> [Problem requirements]:
The number needed is how many lines of the data hold the string "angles". Give that number and nothing more.

(Entries taken from a collection)
======

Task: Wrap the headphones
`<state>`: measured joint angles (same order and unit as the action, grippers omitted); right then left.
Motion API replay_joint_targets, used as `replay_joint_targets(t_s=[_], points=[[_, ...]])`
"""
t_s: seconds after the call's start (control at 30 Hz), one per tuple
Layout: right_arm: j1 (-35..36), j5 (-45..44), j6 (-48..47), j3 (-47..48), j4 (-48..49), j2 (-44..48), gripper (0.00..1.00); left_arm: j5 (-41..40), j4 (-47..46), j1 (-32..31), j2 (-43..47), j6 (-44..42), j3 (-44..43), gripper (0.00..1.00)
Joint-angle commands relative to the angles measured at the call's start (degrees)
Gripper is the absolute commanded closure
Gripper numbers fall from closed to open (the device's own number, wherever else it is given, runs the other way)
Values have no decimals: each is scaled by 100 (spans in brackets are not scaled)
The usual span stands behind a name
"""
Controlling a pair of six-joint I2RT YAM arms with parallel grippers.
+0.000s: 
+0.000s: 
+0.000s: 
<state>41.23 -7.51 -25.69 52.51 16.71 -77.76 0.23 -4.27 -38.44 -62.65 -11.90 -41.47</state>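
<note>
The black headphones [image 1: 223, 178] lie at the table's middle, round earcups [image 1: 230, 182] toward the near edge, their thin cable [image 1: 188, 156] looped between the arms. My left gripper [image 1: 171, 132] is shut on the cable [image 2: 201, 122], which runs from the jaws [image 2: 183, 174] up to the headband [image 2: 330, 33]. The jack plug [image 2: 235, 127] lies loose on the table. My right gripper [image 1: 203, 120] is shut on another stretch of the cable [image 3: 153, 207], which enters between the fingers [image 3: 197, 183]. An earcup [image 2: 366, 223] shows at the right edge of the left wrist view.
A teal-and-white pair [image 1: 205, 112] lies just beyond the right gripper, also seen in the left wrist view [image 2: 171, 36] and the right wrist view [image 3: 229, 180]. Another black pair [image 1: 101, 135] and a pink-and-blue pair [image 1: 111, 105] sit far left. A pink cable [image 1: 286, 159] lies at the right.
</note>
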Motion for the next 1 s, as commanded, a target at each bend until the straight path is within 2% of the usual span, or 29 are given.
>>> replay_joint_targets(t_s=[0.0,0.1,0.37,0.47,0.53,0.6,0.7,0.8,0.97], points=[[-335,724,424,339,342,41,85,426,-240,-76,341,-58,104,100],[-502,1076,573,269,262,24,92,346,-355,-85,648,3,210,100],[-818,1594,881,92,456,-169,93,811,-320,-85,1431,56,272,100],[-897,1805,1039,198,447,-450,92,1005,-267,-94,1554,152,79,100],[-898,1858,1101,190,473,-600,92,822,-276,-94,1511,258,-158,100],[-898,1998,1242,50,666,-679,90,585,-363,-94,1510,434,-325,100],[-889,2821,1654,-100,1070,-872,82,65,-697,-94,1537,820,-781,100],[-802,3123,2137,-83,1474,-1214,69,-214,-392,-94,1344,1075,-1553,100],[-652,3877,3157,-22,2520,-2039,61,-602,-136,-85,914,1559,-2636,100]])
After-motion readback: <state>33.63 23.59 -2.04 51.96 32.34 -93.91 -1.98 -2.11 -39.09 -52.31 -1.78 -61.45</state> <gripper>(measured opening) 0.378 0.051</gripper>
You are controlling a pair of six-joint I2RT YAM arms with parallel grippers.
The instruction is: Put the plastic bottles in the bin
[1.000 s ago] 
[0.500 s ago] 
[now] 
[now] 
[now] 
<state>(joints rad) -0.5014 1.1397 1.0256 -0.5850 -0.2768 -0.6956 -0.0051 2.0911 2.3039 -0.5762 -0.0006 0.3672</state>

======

> [Result below]:
2